Emily Andersen, president of the Freeman Public School Board who is part of the task force, told The Courier after the Feb. 2 meeting that all three schools agreed to prioritize working toward a deal done in football — and quickly. That was the most pressing matter because the SDHSAA had set a deadline of Feb. 16 to receive a plan.
“We have prioritized football because that has the tightest timeline,” Andersen said. “We’ll do football first and then we’ll have further discussions as far as, does (all other sports) make sense and what would it look like for our communities?”
Andersen called the discussion among the task force on Wednesday night “robust” and said she felt good about the direction. She also said that Marion and Freeman Academy offered a counter proposal to the one that was put on the table by Freeman Public last month. That is, rather than a 7-2-1 home game split between Freeman Public, Marion and Freeman Academy, that split instead be 4-4-2.
“Which I understand,” she said. “They’re proud of their facilities and want to make sure they do what’s right for their districts, as well.”
Andersen also said there would be further discussion with Marion about the issue of consolidation. Several board members from Marion expressed concern at their January board meeting about consolidation being tied to the sports cooperative agreement.
“All of those things just take more time,” Andersen said of the larger discussion. “We want to make sure that we do this right if we do move in that direction — we want to make sure we get input from community members, as well, and allow time for that.
“So it just makes sense right now to prioritize and fast track football given the short timeline.”

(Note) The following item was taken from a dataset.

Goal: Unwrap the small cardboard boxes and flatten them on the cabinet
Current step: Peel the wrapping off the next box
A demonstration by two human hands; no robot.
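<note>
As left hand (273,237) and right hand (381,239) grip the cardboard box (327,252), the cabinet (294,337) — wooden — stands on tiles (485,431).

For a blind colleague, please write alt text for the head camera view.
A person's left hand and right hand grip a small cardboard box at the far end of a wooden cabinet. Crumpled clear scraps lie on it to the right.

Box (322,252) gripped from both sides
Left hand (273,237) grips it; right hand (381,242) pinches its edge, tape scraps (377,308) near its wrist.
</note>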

Also at Tuesday’s special meeting of the Freeman School Board, the board voted 5-0 to dissolve the current wrestling cooperative that includes Canistota, Marion, Menno and Freeman Academy, and is expected to OK a new co-op at its regular meeting next Monday, Feb. 14 — one without Canistota.
It is unclear whether the new cooperative of Freeman Public, Marion, Menno and Freeman Academy will operate under the Marion/Freeman Rebels brand, which was established in 1990-91, or something new entirely.
Freeman Public Superintendent Jake Tietje told the board at Tuesday’s meeting that maintaining the five-school cooperative as it is today would easily move the Rebels from Class B to Class A because of a growing ADM.
“We’re not scared of the competition, but what we’re concerned about is the amount of travel,” said Tietje, who has been in consultation with head coach Chris Sayler. “There would be a significant about of it and that would put us in a tough situation.”
Canistota was the last school to join the cooperative “so that’s what we would be looking to remove,” Tietje said.
Sayler told the board Canistota has had up to three or four wrestlers on the roster and currently has one on the team. He also noted that the Canistota School District has shown little interest or commitment in supporting the program.
“There has been zero support when it comes to transporting students,” he said, noting that his wife has even had to drive to Canistota to pick up the wrester for a competition. “It’s made it very difficult; the parents have seen the headaches and that has turned them off.
“It’s hard to get numbers when there’s no commitment.”
Tietje said he supported dissolving the current co-op and establishing a new one based on what he’s hearing from those close to the program.
“I’m going to rely on coaches and those who have a little more knowledge,” he said. “If that’s your recommendation, I’m comfortable going forward with it.”
Establishing the new wrestling co-op will be on the Feb. 14 agenda. That meeting will begin at 7 p.m. in the middle school/high school library and will be livestreamed on the school’s YouTube channel.